Lines below that hold the word "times" must be copied in full.

═══ Data block

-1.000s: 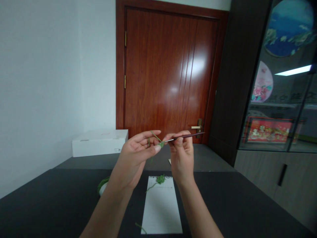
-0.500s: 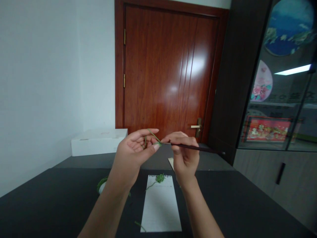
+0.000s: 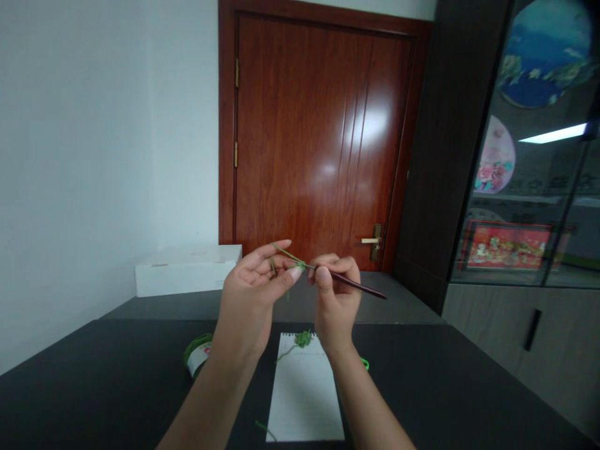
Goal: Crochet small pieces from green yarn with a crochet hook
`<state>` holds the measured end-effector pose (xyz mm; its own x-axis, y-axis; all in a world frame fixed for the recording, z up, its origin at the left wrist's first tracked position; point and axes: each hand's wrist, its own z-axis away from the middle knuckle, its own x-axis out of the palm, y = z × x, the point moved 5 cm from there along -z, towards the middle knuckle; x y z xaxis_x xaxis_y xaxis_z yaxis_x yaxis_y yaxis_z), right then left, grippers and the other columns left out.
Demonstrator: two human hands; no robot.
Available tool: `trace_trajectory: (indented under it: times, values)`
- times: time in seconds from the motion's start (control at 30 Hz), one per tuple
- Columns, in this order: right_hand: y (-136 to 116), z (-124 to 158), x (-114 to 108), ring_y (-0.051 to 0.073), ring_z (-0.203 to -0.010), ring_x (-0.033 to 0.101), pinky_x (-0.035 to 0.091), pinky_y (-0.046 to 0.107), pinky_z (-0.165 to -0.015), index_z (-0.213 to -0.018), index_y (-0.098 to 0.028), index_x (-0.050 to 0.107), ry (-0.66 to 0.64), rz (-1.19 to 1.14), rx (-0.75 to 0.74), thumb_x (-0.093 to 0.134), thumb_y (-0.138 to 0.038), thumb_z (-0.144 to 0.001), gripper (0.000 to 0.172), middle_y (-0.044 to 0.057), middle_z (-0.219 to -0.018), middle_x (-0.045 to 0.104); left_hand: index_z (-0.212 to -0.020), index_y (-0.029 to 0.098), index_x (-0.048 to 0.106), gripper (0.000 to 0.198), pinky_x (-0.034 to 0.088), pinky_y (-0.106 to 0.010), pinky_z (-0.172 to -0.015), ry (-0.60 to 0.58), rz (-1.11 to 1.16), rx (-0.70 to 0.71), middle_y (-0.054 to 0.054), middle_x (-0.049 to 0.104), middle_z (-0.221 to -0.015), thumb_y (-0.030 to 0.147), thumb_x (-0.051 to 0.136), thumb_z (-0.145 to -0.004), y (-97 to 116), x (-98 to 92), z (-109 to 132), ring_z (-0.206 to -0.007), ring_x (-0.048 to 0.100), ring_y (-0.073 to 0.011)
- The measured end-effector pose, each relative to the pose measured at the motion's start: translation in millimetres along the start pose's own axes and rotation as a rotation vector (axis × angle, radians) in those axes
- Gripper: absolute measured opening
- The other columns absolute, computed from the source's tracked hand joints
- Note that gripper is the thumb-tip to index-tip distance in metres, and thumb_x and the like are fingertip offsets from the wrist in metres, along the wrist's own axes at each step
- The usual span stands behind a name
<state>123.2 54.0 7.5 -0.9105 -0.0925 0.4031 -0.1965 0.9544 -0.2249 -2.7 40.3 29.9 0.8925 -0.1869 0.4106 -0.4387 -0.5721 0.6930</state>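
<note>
Between the thumb and fingers of my left hand (image 3: 255, 284) is a small piece of green crochet work (image 3: 299, 266). Green yarn (image 3: 287, 253) runs from it over the raised index finger. My right hand (image 3: 338, 294) grips a crochet hook (image 3: 359, 286) with a dark red handle, its thin metal tip at the green piece. Below, a green crocheted piece (image 3: 304, 339) with a yarn tail lies at the top of a white notepad (image 3: 304, 394). A ball of green yarn (image 3: 199, 350) with a paper band sits left, partly behind my left forearm.
A white box (image 3: 187, 272) stands at the back left by the wall. A bright green object (image 3: 364, 363) shows partly behind my right forearm. A loose green yarn scrap (image 3: 266, 430) lies at the pad's lower left. Beyond the black table (image 3: 431, 387) are a door and a cabinet.
My right hand has shifted left and turned, so the hook handle now slopes down to the right and looks shorter. The left forearm has moved slightly right, baring more of the yarn ball.
</note>
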Motion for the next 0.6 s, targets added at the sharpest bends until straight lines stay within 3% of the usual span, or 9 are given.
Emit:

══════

Worked solution:
Available tool: `trace_trajectory: (indented under it: times, values)`
- times: time in seconds from the motion's start (control at 30 Hz), one per tuple

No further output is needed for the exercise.